**WHAT IS BEING ASKED**
For the records below, give the number of lines where the string "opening" occurs. Include nothing else.

PROVIDED RECORDS below:

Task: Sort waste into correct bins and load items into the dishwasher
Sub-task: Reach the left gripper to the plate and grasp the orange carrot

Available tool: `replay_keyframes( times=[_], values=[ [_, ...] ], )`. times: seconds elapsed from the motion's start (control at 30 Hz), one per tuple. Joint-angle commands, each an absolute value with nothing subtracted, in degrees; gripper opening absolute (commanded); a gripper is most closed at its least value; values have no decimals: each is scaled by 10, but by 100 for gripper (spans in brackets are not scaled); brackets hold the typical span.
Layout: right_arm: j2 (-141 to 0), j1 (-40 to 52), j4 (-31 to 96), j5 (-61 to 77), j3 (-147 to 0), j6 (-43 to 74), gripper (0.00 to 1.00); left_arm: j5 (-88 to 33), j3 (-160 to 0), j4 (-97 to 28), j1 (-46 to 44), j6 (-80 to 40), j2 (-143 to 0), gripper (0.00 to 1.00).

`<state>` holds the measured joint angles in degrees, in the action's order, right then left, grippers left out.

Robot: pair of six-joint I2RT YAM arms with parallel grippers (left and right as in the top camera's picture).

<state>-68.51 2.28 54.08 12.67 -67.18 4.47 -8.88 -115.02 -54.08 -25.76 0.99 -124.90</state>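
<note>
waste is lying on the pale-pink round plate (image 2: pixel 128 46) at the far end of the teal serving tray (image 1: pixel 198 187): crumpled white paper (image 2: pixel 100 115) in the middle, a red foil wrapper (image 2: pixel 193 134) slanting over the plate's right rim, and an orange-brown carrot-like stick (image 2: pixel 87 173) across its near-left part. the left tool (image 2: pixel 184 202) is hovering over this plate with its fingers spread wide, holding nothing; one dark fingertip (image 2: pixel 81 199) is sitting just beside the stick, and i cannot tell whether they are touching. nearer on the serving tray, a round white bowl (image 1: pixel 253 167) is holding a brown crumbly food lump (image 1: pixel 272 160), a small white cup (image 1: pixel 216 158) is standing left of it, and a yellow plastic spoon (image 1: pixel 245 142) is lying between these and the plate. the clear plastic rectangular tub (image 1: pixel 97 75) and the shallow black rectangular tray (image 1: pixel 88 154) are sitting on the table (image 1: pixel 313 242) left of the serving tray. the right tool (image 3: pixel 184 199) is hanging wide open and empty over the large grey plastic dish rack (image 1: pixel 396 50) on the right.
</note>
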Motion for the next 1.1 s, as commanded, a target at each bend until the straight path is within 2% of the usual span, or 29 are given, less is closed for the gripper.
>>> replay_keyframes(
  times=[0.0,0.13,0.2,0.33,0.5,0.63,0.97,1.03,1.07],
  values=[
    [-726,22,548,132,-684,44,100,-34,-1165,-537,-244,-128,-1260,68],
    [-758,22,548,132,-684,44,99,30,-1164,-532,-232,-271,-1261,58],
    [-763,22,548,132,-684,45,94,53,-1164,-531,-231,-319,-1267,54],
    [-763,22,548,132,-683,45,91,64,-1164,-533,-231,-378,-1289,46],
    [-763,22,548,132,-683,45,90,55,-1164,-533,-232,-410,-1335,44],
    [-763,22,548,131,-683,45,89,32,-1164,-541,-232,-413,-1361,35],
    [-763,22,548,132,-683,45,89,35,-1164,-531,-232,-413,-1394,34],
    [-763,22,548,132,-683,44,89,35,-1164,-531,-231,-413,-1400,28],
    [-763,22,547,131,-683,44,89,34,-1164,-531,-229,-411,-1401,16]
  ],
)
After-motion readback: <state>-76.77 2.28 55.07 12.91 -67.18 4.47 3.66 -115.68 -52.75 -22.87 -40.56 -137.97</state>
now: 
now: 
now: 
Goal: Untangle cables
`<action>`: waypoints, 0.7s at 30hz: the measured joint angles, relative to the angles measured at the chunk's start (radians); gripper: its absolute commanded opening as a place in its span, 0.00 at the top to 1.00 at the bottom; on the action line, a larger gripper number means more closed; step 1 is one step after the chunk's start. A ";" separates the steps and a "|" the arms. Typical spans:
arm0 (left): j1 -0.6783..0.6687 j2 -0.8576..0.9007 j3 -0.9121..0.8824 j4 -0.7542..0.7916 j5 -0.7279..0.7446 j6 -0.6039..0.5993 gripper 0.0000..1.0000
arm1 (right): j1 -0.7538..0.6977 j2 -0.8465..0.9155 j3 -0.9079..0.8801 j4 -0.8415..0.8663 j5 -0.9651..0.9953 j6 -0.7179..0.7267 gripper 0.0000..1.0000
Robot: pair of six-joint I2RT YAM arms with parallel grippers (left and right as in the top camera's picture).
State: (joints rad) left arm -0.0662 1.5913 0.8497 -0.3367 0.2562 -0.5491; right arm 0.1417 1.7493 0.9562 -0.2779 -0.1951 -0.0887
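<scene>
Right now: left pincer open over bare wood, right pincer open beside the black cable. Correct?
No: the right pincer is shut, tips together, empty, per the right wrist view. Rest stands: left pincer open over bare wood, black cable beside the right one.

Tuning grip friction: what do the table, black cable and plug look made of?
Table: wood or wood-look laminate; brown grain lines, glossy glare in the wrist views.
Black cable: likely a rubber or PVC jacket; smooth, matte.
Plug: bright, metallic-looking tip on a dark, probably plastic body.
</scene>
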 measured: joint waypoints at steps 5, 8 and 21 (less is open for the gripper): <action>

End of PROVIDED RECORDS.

**TASK RESPONSE**
2